▶ [ASSIGNMENT] After counting the lines below that contain "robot", reply with that number alone.
EXTRACTED INFORMATION START
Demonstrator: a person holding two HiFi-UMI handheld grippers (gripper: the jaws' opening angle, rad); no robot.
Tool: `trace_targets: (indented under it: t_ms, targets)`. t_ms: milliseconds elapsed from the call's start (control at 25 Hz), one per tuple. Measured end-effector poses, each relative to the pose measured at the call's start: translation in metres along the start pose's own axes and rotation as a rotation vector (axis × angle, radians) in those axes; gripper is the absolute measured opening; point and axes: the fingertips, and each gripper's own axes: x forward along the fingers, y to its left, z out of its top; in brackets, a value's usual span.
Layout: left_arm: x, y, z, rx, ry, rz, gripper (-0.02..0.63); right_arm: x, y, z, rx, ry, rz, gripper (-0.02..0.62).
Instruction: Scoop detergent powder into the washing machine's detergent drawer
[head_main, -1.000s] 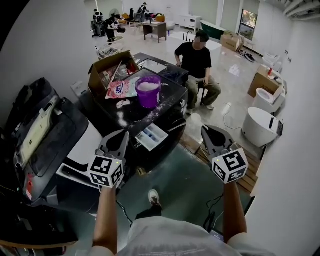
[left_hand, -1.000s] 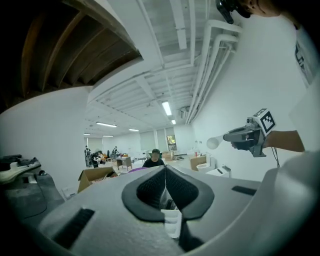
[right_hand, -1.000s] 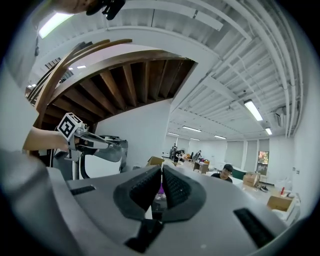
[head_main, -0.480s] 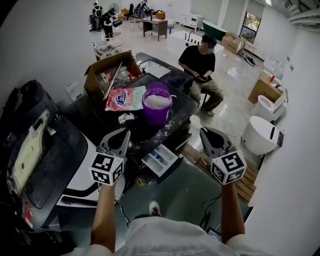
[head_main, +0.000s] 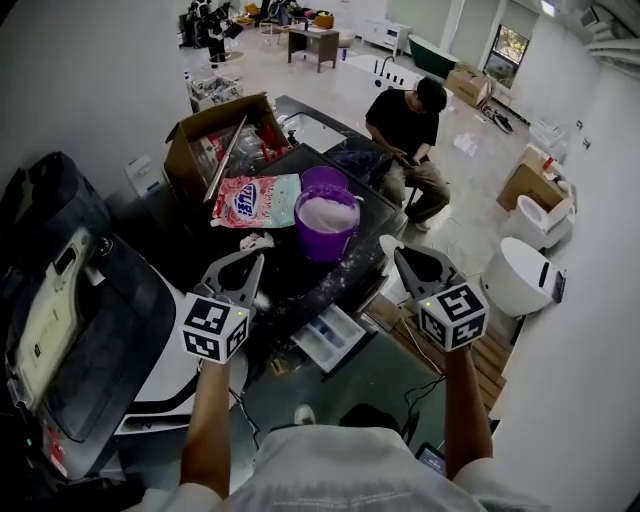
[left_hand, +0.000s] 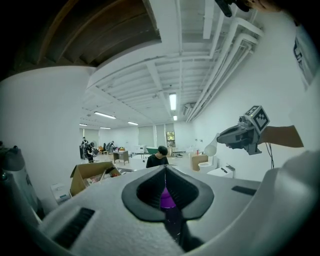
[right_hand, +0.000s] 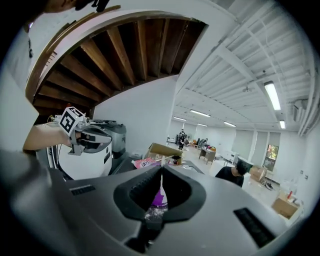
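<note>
I count two tongs. My left tongs are closed on nothing, and my right tongs grip one white scoop. One purple bucket of white powder stands on the dark washing machine. One pink detergent bag lies just left of it; I cannot read its blue print. One cardboard box is behind the bag. One detergent drawer stands open, near, between my tongs.

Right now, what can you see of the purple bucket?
The purple bucket stands upright on the dark machine top. It is open-topped, plastic by its look, and nearly full of white powder. Spilled powder dusts the top around it. A pink detergent bag lies beside it.
</note>
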Motion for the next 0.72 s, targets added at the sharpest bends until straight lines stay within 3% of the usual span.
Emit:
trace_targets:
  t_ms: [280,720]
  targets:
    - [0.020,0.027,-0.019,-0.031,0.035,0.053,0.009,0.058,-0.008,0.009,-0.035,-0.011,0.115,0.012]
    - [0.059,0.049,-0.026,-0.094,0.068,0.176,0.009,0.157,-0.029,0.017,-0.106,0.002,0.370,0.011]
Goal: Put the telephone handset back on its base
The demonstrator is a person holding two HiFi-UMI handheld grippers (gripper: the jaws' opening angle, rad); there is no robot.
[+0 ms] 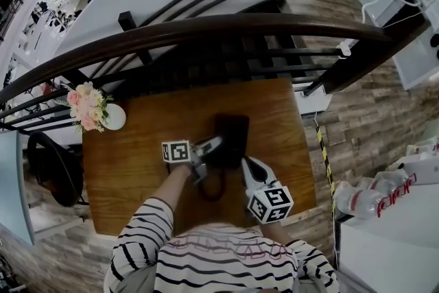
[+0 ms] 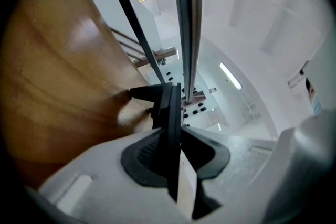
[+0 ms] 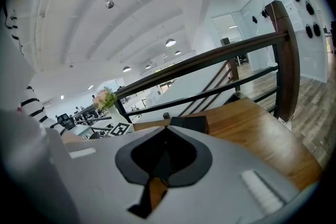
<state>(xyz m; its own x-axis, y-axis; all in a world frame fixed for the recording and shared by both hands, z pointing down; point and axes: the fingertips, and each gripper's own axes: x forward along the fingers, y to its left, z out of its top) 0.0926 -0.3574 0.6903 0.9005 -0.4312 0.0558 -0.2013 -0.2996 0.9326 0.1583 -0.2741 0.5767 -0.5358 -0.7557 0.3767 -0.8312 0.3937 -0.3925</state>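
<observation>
The black telephone base (image 1: 233, 132) stands in the middle of the wooden table (image 1: 130, 168); its low dark block also shows in the right gripper view (image 3: 190, 124). My left gripper (image 1: 210, 145) reaches its lower left edge, with its pads closed on a thin black slab, the handset (image 2: 169, 107), whose edge runs between the jaws of my left gripper (image 2: 178, 131). Whether the handset rests on the base I cannot tell. A dark cord (image 1: 212, 190) loops toward me. My right gripper (image 1: 248, 167) hovers just right of the cord, shut and empty (image 3: 165, 131).
A vase of pink flowers (image 1: 89, 106) stands at the table's far left corner. A dark curved railing (image 1: 206, 27) runs behind the table. A black chair (image 1: 51, 168) is at the left, plastic bottles (image 1: 370, 195) on a white surface at the right.
</observation>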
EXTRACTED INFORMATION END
▶ [SOLUTION] 2